Denizli'nin Çameli ilçesinde tamamen organik yöntemlerle yetiştirilen ve coğrafi işareti bulunan meşhur Çameli sırık fasulyesinde hasat dönemi başladı. Güvercin gübresiyle beslenen, yeraltı kaynak suyu ile sulanan bu özel fasulye türü, sadece bölgenin değil, çevre illerin de sofralarında yerini alıyor. Tüketicilerden büyük ilgi gören sırık fasulyenin üreticisi Semra Şaylan, yıllardır doğallıktan ödün vermeden üretim yaptığını vurguluyor.

TAMAMEN DOĞAL VE ORGANİK TARIM
Çameli ilçesine bağlı Gökçeyaka Mahallesi’nde yaşayan 56 yaşındaki üretici Semra Şaylan, yaklaşık 10 yıldır üç dönümlük arazisinde meşhur Çameli sırık fasulyesi üretiyor. Şaylan, üretim sürecinde hiçbir kimyasal gübre kullanmadığını, sadece kendi beslediği 150-200 güvercinden elde ettiği doğal gübre ve bölgenin temiz kaynak suyunu kullandığını söylüyor.
Fasulyeleri, 23 Nisan’da toprakla buluşturan Şaylan, damla sulama sistemiyle güvercin gübresini doğrudan köklere ileterek ürün verimini ciddi şekilde artırdıklarını ifade ediyor. Bu yılki ilk hasadın, erken ve verimli gerçekleştiğini belirten üretici, fasulyelerin çıtır yapısı ve uzunluğuyla fark yarattığını dile getiriyor.
GÜNLÜK 600 KİLOGRAMA KADAR HASAT
Şaylan, günlük 300 ila 600 kilogram arasında ürün topladıklarını belirtiyor. Üretilen fasulyeler, başta Muğla, Denizli ve Burdur olmak üzere çevre illerdeki toptancılara gönderiliyor. Organik üretim yöntemi sayesinde tüketicilerden yoğun talep gördüklerini belirten Şaylan, “Doğal yöntemlerle yetiştirdiğimiz için fasulyemizin lezzeti çok beğeniliyor. Her gün sabahın erken saatlerinde tarlaya giriyoruz, akşama kadar hasat sürüyor” dedi.

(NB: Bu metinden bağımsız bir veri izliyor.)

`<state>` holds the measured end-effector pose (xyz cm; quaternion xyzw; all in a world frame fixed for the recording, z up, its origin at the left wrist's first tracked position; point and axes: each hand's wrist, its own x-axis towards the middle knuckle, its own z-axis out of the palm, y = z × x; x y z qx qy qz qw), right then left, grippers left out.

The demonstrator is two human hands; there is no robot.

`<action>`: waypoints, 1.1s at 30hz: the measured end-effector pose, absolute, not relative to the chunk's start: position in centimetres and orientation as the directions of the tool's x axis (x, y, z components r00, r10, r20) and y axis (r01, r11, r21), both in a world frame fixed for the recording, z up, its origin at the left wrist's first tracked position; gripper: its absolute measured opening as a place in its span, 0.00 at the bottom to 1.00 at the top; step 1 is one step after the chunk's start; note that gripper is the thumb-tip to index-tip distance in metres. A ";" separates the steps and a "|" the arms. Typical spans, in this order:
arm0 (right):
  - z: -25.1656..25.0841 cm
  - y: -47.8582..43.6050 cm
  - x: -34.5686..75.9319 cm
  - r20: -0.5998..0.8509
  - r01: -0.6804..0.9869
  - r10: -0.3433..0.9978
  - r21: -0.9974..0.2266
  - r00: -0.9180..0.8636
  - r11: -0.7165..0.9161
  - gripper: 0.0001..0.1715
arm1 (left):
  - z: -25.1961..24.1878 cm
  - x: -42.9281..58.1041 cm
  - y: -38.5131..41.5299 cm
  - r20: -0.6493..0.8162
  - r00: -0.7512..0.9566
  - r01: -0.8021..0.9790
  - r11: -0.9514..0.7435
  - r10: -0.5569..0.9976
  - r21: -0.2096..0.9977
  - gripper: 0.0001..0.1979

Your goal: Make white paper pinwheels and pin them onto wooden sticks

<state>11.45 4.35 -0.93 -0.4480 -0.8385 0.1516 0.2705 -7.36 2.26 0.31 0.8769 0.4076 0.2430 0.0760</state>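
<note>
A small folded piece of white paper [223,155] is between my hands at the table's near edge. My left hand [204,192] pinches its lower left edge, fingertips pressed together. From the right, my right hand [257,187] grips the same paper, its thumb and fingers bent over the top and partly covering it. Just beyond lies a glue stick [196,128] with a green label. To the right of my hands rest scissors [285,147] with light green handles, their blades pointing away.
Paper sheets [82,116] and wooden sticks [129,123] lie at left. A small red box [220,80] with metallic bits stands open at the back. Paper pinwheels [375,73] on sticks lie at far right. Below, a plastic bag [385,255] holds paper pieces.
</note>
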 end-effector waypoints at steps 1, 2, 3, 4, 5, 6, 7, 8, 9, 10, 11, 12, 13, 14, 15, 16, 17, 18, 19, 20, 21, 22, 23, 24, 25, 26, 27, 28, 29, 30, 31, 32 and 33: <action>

YAYLA HAVASI LEZZETE LEZZET KATIYOR
Yayla ikliminin ürüne kazandırdığı aromaya dikkat çeken Şaylan, “Hayvan gübresi, doğal su ve temiz yayla havası birleşince fasulyemiz hem çıtır hem de çok lezzetli oluyor. Kasım ayına kadar hasat sürecek. Bu sezon yaklaşık 6 tona yakın yaş fasulye toplamayı planlıyorum” ifadelerini kullandı.
KURU FASULYE İÇİN AYRI TARLA
Taze fasulyenin yanı sıra kuru fasulye üretimi de yapan Şaylan, bu ürünler için ayrı bir tarlada çalıştıklarını söyledi. Doğal tarımın her aşamasını titizlikle yürüttüklerini dile getiren üretici, “Üretimden hasada kadar hiçbir aşamada doğallıktan sapmıyoruz. Güvenle tüketilebilecek bir ürün sunmak bizim en büyük önceliğimiz” dedi.

DOĞAL ÜRETİME TALEP BÜYÜYOR
Bölge halkının da organik üretime yöneldiğini belirten Şaylan, “Doğaya saygılı üretim hem toprağı koruyor hem ürünün kalitesini artırıyor. Çevre illerden gelen talepler, bu emeğin karşılığını aldığımızı gösteriyor” diyerek organik tarımın önemine dikkat çekti.